Стремительно к нам побежали люди, негр попятился и наткнулся на меня, мы вдвоем, я защищающе вскинул руки, кто-то скомандовал, вокруг Губина согнулись спины, его подхватило и снесло, как волной, последний подобрал откатившуюся фуражку, перед нами вытянулись какие-то четыре офицера, держа руки у козырьков, я не мог понять, они тихо так шуршали, но негр слышал.

— Что?! Самим не стыдно? Не мне служить! Народу! Им! — Повлек всех, и меня, вниз. — К народу! — Мы спускались. — Вот им! — И приходилось уже бежать. — Вот им! — Негру не терпелось, он оторвался и помчался дальше один во весь дух, вынеся руки узко вперед, словно выбрал и сейчас ухватит какую-то одну шею, вокруг нас, опоясывая цепями, тоже бежали вниз командиры, черные пиджаки, надрывно припадая к рациям, дуя в свистки, с крыши докарабкался вверх вертолет, голос с неба:

— Остаемся на местах. Приветствуем.

Толпа пятилась, пятилась, скоро освобождала площадь, многие уже показали спину и пробивались прочь, из недр было выставили детей в русских нарядах со связками белых цветов, дети нетвердо чуть пробежались навстречу, но увидали негра, замялись, прижимаясь друг к дружке, не выдержали и поворотили назад, выбрасывая цветы и истошно плача, их пытались вернуть, ловили за руки, но потом и те, кто пытался вернуть, также бросились прочь — люди утекали во все стороны, прорываясь на улицы, разбегаясь ручьями в переулки, набиваясь в подъезды, — бесшумно, только топот, только детские вскрики слышались окрест; негр достиг наконец железного трубчатого заграждения, за которым еще вот сейчас начинался народ, но теперь — голая площадь, люди разбегались со зловещей проворностью, будто скатывался спешно ковер, будто давали место для игры.

— А? Где? — голосил негр. — Что, нет никого? — Командиры надсаживались — «назад!» — и разбегались вдогон, как пастухи, негр с бессильным отчаянием воскликнул:

— Надо было в помещении собирать! С помещения — ни один бы не ушел! — И остановился, схватившись за бок, опершись на подставленное плечо.

К нему бегом подволокли пойманных двоих детей и старика в пальто с оторванными пуговицами. Дети визжали, старик беспрерывно кланялся, его били для этого по затылку.

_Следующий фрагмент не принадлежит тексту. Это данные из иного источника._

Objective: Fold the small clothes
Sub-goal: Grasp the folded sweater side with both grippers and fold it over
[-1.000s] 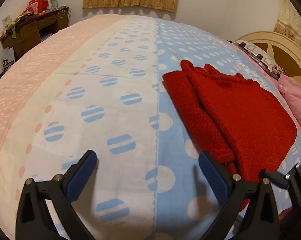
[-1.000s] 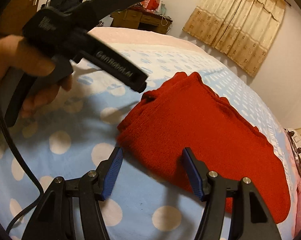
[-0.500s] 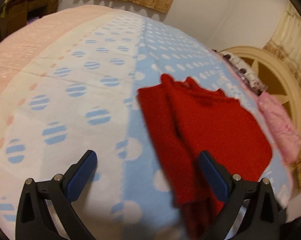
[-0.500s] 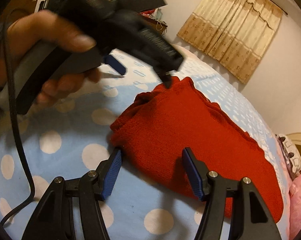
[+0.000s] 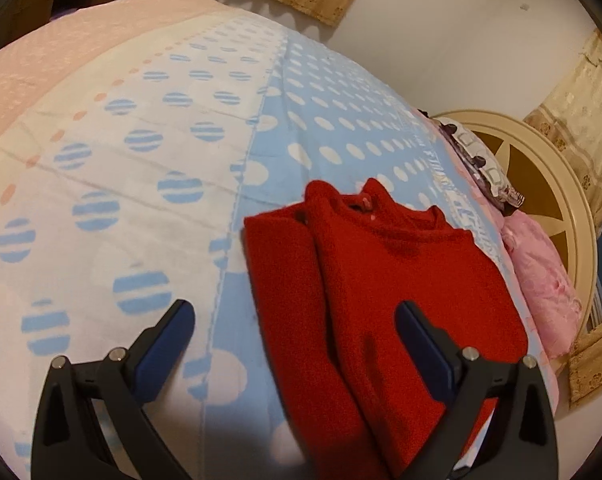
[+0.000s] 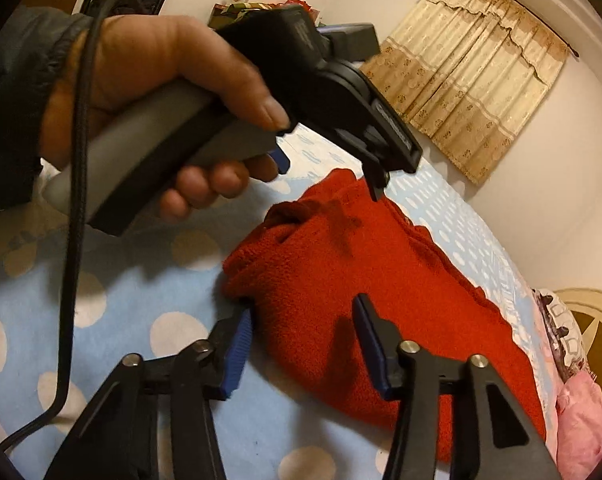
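Observation:
A red knit sweater point(image 5: 381, 280) lies folded on the bed, its collar toward the far side. It also shows in the right wrist view point(image 6: 361, 288). My left gripper point(image 5: 293, 344) is open and empty, hovering above the sweater's near left part. My right gripper point(image 6: 301, 344) is open and empty, its jaws either side of the sweater's near corner, low over the bed. The left gripper's body, held in a hand point(image 6: 149, 92), hangs above the sweater in the right wrist view.
The bed has a blue, white and pink dotted cover point(image 5: 141, 140). A pink garment point(image 5: 541, 280) and a patterned pillow point(image 5: 477, 160) lie by the cream headboard point(image 5: 561, 208). Curtains point(image 6: 473, 80) hang on the far wall. A cable point(image 6: 77, 240) trails from the hand.
My left gripper has risen and swung right over the sweater. My right gripper has moved in closer to the sweater's near corner. Both stay open.

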A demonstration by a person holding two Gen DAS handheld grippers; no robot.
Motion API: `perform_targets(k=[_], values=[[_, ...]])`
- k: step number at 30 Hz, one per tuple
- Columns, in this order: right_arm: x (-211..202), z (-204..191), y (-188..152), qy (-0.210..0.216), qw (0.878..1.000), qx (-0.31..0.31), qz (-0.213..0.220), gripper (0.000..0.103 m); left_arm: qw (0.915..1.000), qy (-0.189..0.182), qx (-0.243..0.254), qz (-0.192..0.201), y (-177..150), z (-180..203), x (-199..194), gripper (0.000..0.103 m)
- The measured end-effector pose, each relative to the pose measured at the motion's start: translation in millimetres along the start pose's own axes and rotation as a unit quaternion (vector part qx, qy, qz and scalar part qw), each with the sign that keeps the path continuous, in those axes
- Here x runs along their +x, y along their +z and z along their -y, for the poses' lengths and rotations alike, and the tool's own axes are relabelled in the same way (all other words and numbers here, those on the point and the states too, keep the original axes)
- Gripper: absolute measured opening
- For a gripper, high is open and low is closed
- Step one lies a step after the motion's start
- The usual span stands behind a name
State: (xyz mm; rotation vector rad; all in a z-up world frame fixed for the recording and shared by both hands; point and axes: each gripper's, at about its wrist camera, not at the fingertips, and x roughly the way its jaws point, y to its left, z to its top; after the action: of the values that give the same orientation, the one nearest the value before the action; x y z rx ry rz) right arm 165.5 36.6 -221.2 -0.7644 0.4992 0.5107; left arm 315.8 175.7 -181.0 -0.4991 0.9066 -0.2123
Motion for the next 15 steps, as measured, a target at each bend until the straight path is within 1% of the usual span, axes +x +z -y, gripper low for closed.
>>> perform_targets(k=[1, 2, 3, 4, 5, 6, 7, 8, 9, 10, 11, 12, 15], values=[[-0.3, -0.1, 1.1, 0.002, 1.000, 0.001, 0.001, 0.035, 1.0000, 0.001, 0.002, 0.000, 1.0, -0.4, 1.1, 0.101], [-0.1, 0.9, 1.4, 0.002, 1.000, 0.003, 0.002, 0.033, 1.0000, 0.001, 0.005, -0.001, 2.1, -0.3, 2.3, 0.101], [-0.1, 1.7, 1.3, 0.003, 1.000, 0.005, 0.003, 0.028, 1.0000, 0.001, 0.007, -0.001, 3.2, -0.4, 3.3, 0.100], [-0.5, 1.5, 0.7, 0.005, 1.000, 0.007, 0.002, 0.025, 1.0000, 0.001, 0.009, -0.001, 4.1, -1.0, 3.9, 0.096], [-0.7, 2.7, 0.2, 0.006, 1.000, 0.009, 0.003, 0.024, 0.9999, 0.004, 0.012, -0.002, 4.8, -1.2, 4.5, 0.093], [-1.0, 3.9, 0.1, 0.008, 1.000, 0.012, 0.003, 0.023, 0.9998, 0.007, 0.016, -0.002, 5.5, -1.7, 5.1, 0.083], [-1.5, 5.2, 0.1, 0.010, 1.000, 0.014, 0.004, 0.022, 0.9998, 0.006, 0.018, -0.003, 6.7, -2.4, 5.8, 0.070], [-1.8, 6.1, 0.1, 0.011, 1.000, 0.016, 0.004, 0.022, 0.9999, 0.002, 0.016, -0.002, 7.8, -4.2, 6.2, 0.061], [-2.2, 6.2, 0.2, 0.012, 1.000, 0.018, 0.003, 0.020, 0.9998, -0.011, 0.011, -0.009, 8.9, -6.4, 8.2, 0.036], [-2.7, 7.9, 0.1, 0.015, 1.000, 0.021, 0.003, 0.019, 0.9994, -0.029, 0.000, -0.020, 9.3, -9.3, 11.5, 0.021], [-3.6, 9.4, 0.0, 0.017, 1.000, 0.025, 0.003, 0.019, 0.9990, -0.038, -0.011, -0.019, 10.1, -11.2, 11.8, 0.020], [-4.1, 12.1, 0.0, 0.021, 0.999, 0.032, 0.004, 0.018, 0.9987, -0.043, -0.022, -0.015, 10.5, -13.3, 11.1, 0.015], [-7.3, 22.1, -0.7, 0.034, 0.998, 0.054, 0.006, 0.015, 0.9976, -0.058, -0.037, -0.010, 10.6, -14.2, 9.5, 0.012]])
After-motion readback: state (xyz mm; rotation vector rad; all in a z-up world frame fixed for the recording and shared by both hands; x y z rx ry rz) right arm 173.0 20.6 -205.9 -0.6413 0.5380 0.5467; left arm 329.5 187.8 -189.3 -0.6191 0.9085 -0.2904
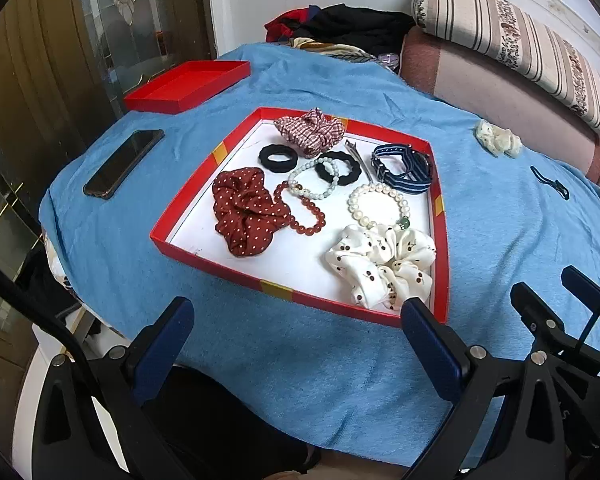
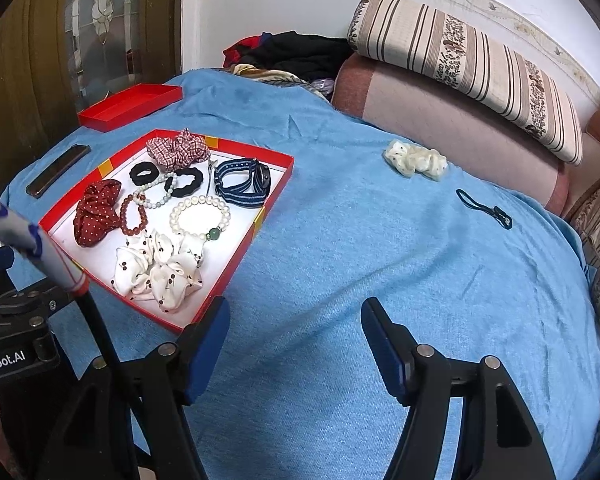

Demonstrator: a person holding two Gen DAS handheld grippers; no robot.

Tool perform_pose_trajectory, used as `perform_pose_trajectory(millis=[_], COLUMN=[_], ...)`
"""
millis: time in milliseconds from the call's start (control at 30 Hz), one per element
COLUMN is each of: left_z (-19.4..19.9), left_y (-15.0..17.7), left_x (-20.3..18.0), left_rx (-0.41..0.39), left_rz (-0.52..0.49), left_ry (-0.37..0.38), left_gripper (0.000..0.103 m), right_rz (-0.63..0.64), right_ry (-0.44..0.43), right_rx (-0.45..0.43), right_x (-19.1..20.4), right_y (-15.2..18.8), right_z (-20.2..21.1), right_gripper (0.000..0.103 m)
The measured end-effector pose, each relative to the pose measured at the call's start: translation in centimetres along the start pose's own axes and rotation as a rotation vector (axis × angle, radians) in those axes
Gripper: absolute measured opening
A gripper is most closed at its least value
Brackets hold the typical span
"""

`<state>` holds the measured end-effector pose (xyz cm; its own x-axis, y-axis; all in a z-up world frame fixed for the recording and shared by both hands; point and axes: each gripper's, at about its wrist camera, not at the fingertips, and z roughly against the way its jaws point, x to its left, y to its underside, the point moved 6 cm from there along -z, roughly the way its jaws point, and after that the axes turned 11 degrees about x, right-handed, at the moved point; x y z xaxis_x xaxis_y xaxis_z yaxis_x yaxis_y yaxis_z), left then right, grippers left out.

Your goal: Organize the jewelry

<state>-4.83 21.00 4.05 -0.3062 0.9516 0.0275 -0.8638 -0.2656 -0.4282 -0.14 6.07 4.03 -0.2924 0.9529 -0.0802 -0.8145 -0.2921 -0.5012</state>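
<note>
— Between the blue pads of the left claw (image 1: 296, 322), what do you see?

— Only blue cloth (image 1: 308, 376). The pads stand wide apart and hold nothing. The right-hand pad sits at the near corner of the red tray (image 1: 443, 240), over its edge.

— And the right claw (image 2: 296, 324)?

— Also spread apart, with nothing in it, hovering over bare cloth just right of the tray's near corner. Its left pad is close to the tray wall.

— What lies in the tray?

— Nearest is a white scrunchie with dark cherries (image 1: 380, 268). Behind it is a white pearl bracelet with a green bead (image 1: 378, 208), touching the scrunchie. To the left lies a red dotted scrunchie (image 1: 246, 212), with a red bead bracelet (image 1: 300, 212) resting against it, and a pale bead bracelet (image 1: 314, 180) overlapping that one. Farther back are two black hair ties (image 1: 278, 157), a metal hair clip (image 1: 360, 160), a blue striped strap (image 1: 404, 174) and a red checked scrunchie (image 1: 310, 130) at the far wall.

— Anything outside the tray?

— On the cloth, well to the right, lie a cream scrunchie (image 2: 416, 159) and a thin dark cord (image 2: 485, 204). To the left lie a dark phone (image 1: 124, 162) and, farther off, a red lid (image 1: 188, 86). A striped cushion (image 2: 468, 68) rests on the sofa behind.
</note>
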Motion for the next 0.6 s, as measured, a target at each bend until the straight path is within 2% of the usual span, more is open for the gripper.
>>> perform_pose_trajectory(millis=[467, 600], left_z=[-0.52, -0.28], left_y=[0.15, 0.14], left_x=[0.87, 1.07], left_rx=[0.022, 0.013], left_rz=[0.033, 0.038], left_ry=[0.018, 0.003], left_gripper=[0.103, 0.103], right_rz=[0.018, 0.024], right_ry=[0.007, 0.004], right_rx=[0.003, 0.004], right_x=[0.77, 1.0], right_y=[0.18, 0.32], right_z=[0.04, 0.11], right_gripper=[0.073, 0.073])
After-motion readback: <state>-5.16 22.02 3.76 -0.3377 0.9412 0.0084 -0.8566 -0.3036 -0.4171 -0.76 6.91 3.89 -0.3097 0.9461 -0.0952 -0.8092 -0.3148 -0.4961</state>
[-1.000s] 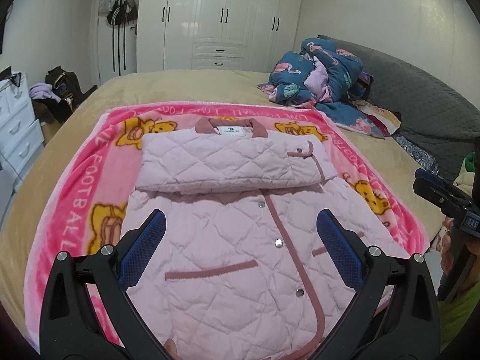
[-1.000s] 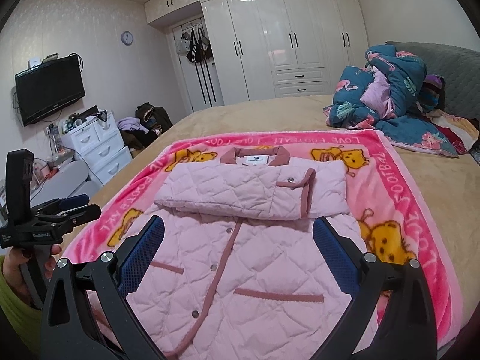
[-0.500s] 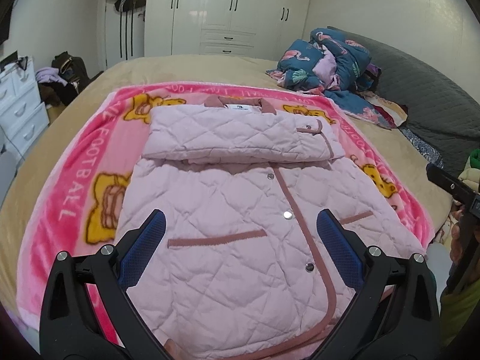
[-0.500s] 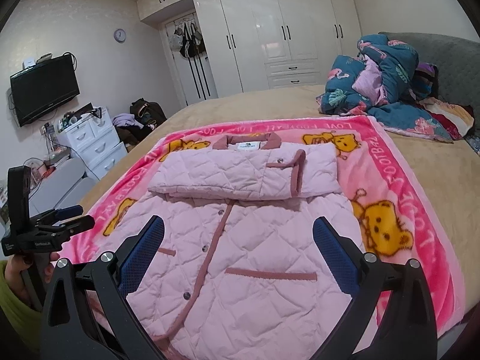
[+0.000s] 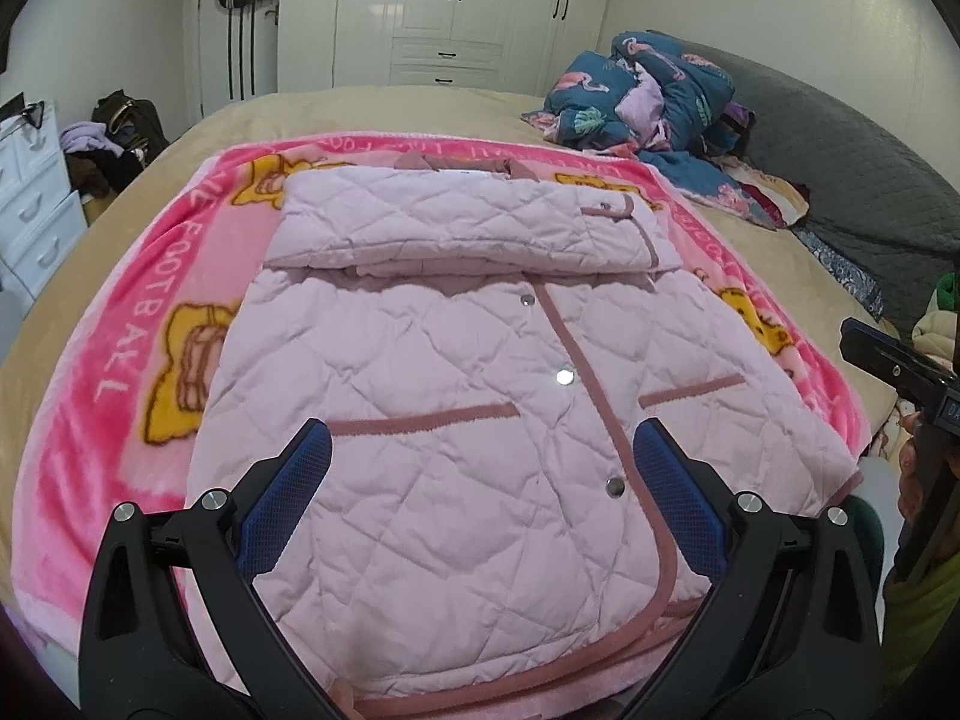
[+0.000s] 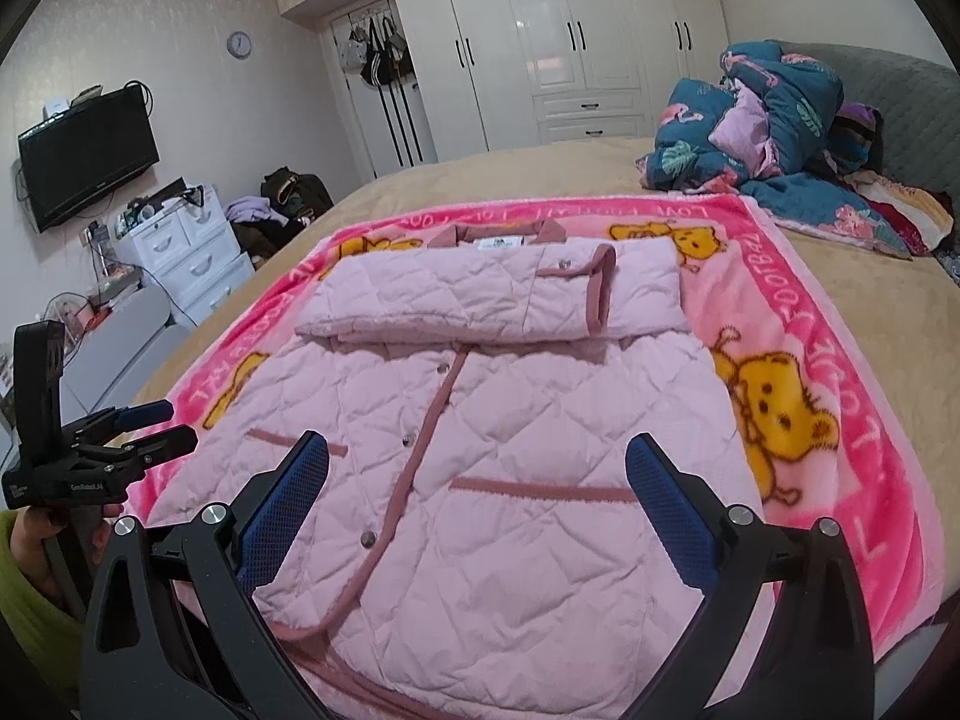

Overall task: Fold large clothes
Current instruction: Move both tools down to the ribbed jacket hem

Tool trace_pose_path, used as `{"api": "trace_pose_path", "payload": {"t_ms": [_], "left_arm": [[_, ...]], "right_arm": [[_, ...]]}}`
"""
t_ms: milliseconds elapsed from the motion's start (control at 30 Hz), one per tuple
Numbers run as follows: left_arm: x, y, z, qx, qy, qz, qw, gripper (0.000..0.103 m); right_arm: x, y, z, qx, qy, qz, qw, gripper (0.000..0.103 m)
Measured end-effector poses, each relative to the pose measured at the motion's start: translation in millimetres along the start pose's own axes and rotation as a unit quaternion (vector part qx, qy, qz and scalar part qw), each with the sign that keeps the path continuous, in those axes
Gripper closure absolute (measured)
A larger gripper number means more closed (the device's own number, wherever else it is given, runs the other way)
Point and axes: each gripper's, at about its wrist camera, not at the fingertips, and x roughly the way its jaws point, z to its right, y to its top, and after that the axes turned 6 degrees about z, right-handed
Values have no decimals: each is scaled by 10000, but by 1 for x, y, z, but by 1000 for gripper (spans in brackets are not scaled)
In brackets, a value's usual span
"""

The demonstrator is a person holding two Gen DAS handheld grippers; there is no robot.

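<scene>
The puffy pink quilted jacket [image 5: 456, 372] lies flat on the pink bear blanket [image 6: 798, 372], sleeves already folded across the top. The bottom still needs folding up. The left gripper [image 5: 480, 504] and right gripper [image 6: 480, 498] hang over its hem, jaws wide and holding nothing.

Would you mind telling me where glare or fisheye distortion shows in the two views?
Left wrist view: the snaps on the jacket glint, and the bed edge bows. Right wrist view: the wardrobe doors carry bright glare and lean, and the blanket border curves; dark corners in both.

white wardrobe [image 6: 576, 48], wall tv [image 6: 87, 153]
</scene>
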Motion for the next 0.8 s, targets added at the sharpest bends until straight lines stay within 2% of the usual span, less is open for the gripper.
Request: {"api": "trace_pose_path", "payload": {"t_ms": [467,800], "left_arm": [[13,-24,7,54,-95,-238,9997,8],[20,-42,0,147,123,-437,9989,8]], "right_arm": [[16,-48,2,-133,-3,-629,9979,4],[10,-68,26,-15,-343,-784,9963,4]]}}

— И это все?! И это? — возмущался негр и, плача, смеялся. — Отец! — Обнял старика. — Я сделаю! — Потряс его, у старика начала отлипать борода. — Собрать погоню! К народу! Где? Садись!

Уже подкатывал длинный открытый автомобиль для осмотра воинских строев с деревянно сидящим солдатом за рулем, негр толкнул меня: полезай! Сам вспрыгнул уже на ходу и дал направление. — Туда! — довольно расхохотавшись, и ткнул меня кулаком в бок. — Не боись, достанем! Все тут будут! — И потряс кулаком, вцепился водителю в плечи. — В отпуск поедешь!

По обочинам разбегались остатки людей, лихо прыгая через ограду, хоронясь за бульварные лавки, залезая в кусты, захлопывались, повизгивая, окна, форточки, балконные двери — деловито, стремительно; за нами цепью подстраивались и подстраивались черные лакированные автомобили, грузовики, вездеходы, бронемашины, мерцающие «мигалки» перекликались между собой, понеслись быстрее, уже увидел там, в протяжении улицы, черную, убегающую тьму, негр в запале разинул рот, захрипел, поднял руку, давая задним знать: настигаем! Ехали так быстро, казалось, люди сами бегут навстречу, солдат притормозил.

— Что? — гаркнул негр.

— Обратно бегут.

Негр выпрямился.

— Ага-а! То-то! Останови. — Негр стал ногами на сиденье, приосанился и провозгласил: — Ну щто? Понимать?

Люди бежали к нам на последних издыханиях — утомленно раскрытые рты, багровые лица, волосы клочьями, спотыкаясь, слабели ноги — бежали широко, растворяясь в ближних дворах, черные; неясный, повторяющийся крик — я задрожал, смотри, не закрывай глаз сейчас! нисколько не останавливаясь, как не видя нас, они пробегали мимо, словно рядом с пустотой, ямой, за спиной у нас — крик, их пытались все-таки остановить, опирались на наш автомобиль, он раскачивался, я глядел только на руки — руки, руки, руки… негр крутился, как на сковороде:

— Стоять! Слушай мои! Что кричат? — Дернул солдата. — По-ихнему понимаешь?!

Люди обтекали нас, их оказалось не так много — так быстро минули, и опять пустая улица, но там, еще далеко, опять надвигалась сплошная тень, как и следует тени — беззвучно; отставшие обегали нас, путаясь в брошенных варежках и шарфах, так же крича, и теперь можно разобрать, что кричали. Кричали:

— Крысы! Крысы!

— Кры-сы? — незнакомо повторил негр и ошеломленно, часто стал утирать глаза, я медвежьи повалился на плечи водителя.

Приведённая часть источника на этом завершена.